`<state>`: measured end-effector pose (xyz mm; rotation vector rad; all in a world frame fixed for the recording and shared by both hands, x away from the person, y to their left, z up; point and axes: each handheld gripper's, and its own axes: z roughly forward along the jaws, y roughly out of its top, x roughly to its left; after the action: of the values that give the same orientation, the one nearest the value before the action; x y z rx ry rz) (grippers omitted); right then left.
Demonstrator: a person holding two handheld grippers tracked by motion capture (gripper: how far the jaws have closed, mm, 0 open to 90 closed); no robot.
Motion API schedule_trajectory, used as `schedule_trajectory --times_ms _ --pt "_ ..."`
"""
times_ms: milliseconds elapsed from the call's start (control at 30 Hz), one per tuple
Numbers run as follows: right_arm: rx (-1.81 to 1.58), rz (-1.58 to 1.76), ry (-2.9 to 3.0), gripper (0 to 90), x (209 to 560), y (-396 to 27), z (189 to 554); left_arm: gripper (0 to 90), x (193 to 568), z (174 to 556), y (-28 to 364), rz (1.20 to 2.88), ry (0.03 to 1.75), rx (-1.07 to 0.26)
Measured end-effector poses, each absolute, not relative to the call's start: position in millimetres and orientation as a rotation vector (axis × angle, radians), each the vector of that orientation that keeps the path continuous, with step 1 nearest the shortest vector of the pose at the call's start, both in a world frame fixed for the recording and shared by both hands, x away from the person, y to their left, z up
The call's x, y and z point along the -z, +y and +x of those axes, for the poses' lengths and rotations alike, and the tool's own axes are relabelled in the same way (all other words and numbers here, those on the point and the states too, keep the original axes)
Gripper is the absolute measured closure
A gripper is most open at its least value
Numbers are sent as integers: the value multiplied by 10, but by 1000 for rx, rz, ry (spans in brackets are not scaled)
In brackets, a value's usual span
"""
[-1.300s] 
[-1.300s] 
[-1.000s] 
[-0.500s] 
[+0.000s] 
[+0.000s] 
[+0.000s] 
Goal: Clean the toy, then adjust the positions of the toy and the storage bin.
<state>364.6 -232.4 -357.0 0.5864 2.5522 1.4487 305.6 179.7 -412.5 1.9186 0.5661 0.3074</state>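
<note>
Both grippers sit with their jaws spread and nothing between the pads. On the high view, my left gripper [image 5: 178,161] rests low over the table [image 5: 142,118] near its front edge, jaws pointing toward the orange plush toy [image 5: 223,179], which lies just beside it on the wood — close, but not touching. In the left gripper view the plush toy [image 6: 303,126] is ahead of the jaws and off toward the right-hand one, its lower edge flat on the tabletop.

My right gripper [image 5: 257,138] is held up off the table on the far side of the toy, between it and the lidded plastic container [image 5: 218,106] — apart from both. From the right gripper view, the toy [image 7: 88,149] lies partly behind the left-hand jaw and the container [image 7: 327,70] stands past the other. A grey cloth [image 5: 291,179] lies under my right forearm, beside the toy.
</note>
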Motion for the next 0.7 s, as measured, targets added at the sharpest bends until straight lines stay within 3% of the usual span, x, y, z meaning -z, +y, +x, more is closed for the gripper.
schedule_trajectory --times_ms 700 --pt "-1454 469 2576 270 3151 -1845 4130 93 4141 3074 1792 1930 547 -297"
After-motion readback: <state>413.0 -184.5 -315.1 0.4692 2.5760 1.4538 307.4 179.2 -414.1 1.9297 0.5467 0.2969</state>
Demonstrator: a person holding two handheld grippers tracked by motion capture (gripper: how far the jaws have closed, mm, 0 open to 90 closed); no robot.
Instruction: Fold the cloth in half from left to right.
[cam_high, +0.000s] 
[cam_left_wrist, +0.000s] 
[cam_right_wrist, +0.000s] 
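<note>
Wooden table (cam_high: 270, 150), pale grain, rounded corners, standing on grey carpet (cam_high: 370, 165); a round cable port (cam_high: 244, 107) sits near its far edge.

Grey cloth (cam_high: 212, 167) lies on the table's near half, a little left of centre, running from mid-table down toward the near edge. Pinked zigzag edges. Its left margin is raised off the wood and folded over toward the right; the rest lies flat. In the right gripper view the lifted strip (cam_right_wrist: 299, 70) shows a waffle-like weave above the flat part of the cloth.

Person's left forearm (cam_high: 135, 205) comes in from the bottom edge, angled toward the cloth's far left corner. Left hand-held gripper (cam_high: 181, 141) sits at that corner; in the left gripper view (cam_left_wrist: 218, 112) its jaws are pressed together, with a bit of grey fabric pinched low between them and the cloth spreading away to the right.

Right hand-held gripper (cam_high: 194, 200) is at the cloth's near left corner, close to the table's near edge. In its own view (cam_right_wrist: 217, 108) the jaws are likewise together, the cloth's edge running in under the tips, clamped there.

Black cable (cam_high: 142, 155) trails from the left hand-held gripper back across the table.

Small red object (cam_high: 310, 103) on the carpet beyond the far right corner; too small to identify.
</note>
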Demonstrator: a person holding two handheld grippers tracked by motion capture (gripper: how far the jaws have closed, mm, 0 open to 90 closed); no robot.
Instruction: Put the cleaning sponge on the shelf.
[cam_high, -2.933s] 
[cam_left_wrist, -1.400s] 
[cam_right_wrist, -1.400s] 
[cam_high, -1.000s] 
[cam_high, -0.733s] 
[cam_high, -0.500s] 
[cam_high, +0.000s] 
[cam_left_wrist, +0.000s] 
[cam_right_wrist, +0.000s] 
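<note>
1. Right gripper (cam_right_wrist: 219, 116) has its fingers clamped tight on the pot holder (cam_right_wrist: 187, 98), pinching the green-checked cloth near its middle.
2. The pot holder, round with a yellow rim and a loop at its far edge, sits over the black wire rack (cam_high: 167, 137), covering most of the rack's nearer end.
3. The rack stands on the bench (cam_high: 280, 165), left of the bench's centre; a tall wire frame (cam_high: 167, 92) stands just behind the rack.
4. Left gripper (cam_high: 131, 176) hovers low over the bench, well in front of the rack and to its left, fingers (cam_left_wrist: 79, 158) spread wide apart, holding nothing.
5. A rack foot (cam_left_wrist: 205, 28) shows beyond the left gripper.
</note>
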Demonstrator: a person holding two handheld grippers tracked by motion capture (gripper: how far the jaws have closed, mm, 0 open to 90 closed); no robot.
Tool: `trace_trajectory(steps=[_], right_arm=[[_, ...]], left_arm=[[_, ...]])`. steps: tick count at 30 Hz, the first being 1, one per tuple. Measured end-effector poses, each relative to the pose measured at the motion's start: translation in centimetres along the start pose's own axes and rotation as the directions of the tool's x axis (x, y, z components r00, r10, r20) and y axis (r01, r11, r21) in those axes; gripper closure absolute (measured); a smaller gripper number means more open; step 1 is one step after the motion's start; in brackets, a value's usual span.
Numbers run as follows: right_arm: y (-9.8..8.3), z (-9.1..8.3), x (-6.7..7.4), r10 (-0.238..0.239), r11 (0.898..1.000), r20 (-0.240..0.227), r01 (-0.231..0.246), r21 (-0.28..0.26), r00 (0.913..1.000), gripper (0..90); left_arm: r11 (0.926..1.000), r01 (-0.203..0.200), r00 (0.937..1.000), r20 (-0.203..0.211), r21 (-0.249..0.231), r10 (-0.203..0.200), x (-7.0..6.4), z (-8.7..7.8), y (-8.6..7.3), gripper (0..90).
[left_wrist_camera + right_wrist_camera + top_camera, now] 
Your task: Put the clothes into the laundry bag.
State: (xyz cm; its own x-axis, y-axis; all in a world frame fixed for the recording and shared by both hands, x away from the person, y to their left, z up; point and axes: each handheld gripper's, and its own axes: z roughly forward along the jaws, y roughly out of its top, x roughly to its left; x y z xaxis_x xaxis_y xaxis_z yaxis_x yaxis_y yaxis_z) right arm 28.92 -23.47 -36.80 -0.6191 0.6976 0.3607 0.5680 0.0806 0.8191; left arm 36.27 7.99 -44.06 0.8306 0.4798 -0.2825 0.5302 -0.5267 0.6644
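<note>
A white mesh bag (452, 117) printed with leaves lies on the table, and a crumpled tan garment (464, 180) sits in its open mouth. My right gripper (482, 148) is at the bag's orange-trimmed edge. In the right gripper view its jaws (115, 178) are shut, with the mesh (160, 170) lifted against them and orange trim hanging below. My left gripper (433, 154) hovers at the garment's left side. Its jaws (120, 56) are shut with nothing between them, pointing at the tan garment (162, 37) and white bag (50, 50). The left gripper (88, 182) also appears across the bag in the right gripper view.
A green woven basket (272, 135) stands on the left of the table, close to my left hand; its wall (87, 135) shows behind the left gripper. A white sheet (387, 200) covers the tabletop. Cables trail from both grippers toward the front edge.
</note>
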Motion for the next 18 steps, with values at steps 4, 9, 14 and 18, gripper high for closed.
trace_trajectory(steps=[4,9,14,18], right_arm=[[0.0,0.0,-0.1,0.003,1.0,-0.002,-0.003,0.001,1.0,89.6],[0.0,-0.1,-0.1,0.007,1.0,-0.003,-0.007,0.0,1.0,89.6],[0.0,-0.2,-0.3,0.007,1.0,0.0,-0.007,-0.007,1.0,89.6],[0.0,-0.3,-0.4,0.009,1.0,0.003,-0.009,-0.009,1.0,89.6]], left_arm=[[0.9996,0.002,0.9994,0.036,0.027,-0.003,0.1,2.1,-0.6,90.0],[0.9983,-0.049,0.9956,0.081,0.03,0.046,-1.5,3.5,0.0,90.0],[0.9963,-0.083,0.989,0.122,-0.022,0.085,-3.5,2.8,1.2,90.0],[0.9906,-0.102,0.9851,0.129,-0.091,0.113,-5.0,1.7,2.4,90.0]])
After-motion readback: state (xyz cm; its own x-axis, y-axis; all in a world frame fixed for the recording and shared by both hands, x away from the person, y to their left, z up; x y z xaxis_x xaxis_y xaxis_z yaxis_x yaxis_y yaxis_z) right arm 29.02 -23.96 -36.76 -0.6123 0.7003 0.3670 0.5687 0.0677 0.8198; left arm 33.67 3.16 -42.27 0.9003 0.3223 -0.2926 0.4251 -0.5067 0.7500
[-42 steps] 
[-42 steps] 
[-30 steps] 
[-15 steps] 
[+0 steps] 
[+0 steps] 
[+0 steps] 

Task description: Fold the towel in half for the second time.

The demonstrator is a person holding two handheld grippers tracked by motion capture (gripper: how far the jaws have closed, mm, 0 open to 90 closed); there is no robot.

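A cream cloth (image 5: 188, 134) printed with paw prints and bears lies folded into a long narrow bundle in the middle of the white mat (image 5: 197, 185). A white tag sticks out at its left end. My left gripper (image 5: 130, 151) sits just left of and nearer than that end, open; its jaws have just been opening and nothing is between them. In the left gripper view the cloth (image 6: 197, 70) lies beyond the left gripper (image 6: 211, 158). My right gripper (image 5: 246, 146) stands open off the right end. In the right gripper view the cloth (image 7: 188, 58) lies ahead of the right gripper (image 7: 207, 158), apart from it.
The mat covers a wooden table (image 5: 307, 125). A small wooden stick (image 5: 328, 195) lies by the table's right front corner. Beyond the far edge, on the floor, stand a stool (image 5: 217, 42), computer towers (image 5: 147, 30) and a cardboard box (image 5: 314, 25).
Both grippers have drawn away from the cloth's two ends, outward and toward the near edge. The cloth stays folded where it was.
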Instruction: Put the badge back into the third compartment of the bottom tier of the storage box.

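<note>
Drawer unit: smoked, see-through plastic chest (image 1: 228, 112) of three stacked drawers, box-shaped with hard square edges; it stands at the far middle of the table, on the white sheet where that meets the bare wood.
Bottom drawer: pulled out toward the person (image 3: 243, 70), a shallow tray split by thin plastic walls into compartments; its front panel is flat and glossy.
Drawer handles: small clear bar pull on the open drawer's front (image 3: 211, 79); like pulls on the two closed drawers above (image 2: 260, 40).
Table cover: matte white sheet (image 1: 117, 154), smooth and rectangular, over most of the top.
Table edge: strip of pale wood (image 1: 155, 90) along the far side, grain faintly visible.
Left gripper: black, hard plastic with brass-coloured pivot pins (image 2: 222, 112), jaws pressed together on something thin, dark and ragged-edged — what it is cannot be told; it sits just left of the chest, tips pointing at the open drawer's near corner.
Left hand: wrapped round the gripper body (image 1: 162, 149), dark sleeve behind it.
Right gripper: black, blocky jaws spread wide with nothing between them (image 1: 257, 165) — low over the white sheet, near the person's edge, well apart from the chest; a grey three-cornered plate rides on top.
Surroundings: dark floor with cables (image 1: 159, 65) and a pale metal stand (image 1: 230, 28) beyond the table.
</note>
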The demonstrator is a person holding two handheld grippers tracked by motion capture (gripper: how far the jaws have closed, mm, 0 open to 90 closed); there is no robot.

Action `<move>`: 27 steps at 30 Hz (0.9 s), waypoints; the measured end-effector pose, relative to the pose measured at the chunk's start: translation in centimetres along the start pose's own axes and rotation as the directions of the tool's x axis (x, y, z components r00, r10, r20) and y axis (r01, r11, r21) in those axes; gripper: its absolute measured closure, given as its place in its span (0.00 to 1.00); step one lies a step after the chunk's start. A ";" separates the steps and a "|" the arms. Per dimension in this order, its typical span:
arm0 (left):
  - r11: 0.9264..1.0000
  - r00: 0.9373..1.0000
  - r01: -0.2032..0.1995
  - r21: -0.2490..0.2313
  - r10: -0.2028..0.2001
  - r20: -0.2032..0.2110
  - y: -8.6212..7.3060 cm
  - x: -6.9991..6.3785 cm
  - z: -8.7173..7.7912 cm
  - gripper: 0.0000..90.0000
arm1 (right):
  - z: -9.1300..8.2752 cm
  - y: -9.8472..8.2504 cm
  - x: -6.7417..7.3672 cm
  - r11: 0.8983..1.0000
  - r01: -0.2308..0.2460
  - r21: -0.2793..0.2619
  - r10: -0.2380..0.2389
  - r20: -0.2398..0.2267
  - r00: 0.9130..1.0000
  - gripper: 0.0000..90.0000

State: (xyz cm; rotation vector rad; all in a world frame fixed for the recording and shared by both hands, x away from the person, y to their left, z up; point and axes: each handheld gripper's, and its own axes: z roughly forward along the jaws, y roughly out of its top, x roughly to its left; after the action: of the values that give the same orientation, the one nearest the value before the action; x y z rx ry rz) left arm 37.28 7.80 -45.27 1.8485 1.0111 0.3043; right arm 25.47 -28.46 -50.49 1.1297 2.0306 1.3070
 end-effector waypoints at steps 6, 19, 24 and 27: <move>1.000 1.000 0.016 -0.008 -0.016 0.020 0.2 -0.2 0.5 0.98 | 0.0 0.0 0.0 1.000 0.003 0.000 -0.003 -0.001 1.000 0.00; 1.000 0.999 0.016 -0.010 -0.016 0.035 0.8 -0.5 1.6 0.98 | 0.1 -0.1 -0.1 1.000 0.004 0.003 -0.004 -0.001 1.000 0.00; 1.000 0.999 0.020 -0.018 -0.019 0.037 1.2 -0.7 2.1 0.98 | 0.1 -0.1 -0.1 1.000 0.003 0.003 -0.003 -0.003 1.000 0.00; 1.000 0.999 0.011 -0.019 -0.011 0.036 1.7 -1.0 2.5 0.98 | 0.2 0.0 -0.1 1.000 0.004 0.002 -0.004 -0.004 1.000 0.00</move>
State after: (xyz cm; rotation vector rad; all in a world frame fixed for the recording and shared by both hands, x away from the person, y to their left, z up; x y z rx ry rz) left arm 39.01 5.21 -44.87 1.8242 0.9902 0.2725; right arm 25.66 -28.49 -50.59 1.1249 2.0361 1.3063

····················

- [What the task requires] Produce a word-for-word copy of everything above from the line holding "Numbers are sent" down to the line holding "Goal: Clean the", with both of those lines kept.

- [Reply]
Numbers are sent as integers: the value multiplied by 10, but by 1000 for rx, rz, ry (spans in brackets are not scaled)
In brackets, a value's usual span
"""
[-1.300s] 
[-1.300s] 
[-1.000s] 
[-0.500s] 
[+0.000s] 
[+0.000s] 
[+0.000s] 
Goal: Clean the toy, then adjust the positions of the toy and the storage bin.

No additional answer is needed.